Exercise requirements: The answer must be the full listing, repeated word for word.

┄┄┄┄┄┄┄┄┄┄┄┄┄┄┄┄┄┄┄┄

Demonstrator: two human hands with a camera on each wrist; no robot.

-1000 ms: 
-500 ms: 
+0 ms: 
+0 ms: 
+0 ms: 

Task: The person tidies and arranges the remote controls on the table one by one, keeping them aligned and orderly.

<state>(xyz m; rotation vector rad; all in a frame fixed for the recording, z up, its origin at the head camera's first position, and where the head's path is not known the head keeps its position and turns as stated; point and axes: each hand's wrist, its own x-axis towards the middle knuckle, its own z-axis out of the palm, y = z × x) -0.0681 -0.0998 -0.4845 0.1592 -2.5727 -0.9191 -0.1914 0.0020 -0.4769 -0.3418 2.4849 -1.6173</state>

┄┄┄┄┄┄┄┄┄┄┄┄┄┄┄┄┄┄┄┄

Answer to this task:
Demonstrator: two human hands with a camera on each wrist; no robot.

-1000 ms: 
-500 ms: 
+0 ms: 
+0 ms: 
+0 ms: 

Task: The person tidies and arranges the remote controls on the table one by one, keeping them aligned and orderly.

<state>(xyz m; rotation vector rad; all in a frame fixed for the recording, z up, its origin at the head camera's first position, and where the head's path is not known the head keeps its position and turns as stated; point and axes: each hand's wrist, its own x-axis towards the middle knuckle, its own z-axis out of the palm, y = z × x) -0.0681 -0.0998 -0.4845 0.1592 -2.5727 -0.9191 -0.1914 0.0020 -0.4769 -0.3418 2.4849 -1.6173</state>

What precedes this is the full answer.